Please filter the data below down to the lines holding the string "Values".
BEGIN Data supplied
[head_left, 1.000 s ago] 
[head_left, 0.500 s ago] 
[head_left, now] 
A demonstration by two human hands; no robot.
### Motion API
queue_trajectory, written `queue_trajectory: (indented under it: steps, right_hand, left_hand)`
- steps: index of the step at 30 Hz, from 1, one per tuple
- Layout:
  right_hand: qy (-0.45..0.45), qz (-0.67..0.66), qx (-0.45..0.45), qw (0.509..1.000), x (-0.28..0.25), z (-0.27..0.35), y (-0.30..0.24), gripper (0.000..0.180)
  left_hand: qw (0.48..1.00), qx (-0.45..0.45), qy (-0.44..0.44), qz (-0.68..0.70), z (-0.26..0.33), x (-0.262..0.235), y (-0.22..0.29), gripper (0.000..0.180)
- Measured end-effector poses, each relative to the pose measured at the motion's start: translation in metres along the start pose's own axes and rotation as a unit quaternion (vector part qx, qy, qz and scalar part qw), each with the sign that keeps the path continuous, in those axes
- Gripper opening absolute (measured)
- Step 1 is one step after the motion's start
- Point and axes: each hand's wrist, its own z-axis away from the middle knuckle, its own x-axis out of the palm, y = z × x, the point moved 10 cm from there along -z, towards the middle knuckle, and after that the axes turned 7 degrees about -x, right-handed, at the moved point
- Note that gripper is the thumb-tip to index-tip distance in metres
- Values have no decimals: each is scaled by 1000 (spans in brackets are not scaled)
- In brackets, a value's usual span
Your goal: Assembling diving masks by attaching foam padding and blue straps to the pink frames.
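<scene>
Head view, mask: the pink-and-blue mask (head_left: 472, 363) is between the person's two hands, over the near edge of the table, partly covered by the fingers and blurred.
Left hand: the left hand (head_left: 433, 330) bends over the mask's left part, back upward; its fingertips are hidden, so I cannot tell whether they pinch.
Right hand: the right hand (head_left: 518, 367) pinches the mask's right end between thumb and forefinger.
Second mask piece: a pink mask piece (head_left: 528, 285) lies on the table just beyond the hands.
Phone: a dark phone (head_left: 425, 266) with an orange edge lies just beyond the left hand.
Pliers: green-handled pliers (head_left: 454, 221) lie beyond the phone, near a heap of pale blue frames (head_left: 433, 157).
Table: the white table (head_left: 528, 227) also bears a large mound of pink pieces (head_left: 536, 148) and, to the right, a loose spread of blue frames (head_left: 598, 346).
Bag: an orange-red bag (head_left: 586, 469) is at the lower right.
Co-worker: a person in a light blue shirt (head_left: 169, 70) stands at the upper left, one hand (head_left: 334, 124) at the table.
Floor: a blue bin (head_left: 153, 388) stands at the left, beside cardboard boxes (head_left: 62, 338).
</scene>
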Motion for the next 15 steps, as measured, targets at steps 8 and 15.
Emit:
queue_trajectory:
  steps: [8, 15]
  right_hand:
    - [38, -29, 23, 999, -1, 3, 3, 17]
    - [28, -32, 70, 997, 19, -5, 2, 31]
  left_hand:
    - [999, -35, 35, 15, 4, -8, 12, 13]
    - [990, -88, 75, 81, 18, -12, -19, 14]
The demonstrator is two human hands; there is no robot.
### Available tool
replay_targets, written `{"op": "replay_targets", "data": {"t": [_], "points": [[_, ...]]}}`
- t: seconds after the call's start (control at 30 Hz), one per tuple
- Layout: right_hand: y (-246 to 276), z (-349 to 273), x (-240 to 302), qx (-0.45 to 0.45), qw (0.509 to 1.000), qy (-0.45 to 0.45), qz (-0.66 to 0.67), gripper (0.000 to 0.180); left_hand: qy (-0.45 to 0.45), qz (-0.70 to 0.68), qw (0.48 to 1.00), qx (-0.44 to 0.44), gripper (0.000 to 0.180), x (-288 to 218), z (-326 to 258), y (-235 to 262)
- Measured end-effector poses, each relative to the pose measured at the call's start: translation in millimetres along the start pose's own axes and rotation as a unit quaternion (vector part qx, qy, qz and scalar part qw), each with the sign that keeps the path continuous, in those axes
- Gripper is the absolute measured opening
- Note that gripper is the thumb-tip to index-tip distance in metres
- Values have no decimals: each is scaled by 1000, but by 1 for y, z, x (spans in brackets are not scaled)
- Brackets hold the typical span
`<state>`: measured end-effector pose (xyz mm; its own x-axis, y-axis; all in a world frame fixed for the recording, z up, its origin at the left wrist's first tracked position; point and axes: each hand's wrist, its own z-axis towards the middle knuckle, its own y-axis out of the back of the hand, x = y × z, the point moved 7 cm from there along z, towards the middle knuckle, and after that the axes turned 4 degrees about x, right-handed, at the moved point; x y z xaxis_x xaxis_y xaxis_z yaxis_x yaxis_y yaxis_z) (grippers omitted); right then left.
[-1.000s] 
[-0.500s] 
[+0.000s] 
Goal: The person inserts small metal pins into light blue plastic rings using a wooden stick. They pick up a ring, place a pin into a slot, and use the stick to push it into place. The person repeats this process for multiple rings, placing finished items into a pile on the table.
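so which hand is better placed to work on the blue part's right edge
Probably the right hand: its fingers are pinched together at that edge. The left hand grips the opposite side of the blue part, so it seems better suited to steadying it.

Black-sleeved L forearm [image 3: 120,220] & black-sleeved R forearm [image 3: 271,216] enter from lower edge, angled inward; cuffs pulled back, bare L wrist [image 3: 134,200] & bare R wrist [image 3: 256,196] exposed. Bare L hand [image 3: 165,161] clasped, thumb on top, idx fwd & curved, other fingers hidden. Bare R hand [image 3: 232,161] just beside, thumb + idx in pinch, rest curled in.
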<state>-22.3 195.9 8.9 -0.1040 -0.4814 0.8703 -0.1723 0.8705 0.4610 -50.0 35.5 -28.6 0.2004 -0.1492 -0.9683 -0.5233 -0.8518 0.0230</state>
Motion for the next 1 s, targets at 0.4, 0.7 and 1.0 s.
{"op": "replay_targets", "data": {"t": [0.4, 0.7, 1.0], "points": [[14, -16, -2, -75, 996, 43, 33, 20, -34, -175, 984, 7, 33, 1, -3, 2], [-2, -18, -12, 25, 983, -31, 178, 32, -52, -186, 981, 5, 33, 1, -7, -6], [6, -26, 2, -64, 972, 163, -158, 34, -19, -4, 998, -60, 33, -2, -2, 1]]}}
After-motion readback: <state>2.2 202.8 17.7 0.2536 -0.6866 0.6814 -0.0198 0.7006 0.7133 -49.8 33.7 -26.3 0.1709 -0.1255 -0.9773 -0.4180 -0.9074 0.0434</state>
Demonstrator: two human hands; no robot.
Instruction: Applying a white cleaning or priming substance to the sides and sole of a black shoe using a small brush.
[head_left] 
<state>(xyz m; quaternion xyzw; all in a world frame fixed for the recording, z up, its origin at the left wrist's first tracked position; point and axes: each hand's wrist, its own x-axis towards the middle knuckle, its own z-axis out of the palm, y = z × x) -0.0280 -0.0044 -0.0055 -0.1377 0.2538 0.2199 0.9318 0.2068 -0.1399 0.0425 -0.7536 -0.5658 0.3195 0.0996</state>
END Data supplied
> [Result of the task]
- Values have no decimals: each is scaled by 1000 (spans in brackets are not scaled)
- Values have no decimals: each is scaled by 1000, but by 1 for y, z, x (spans in brackets are not scaled)

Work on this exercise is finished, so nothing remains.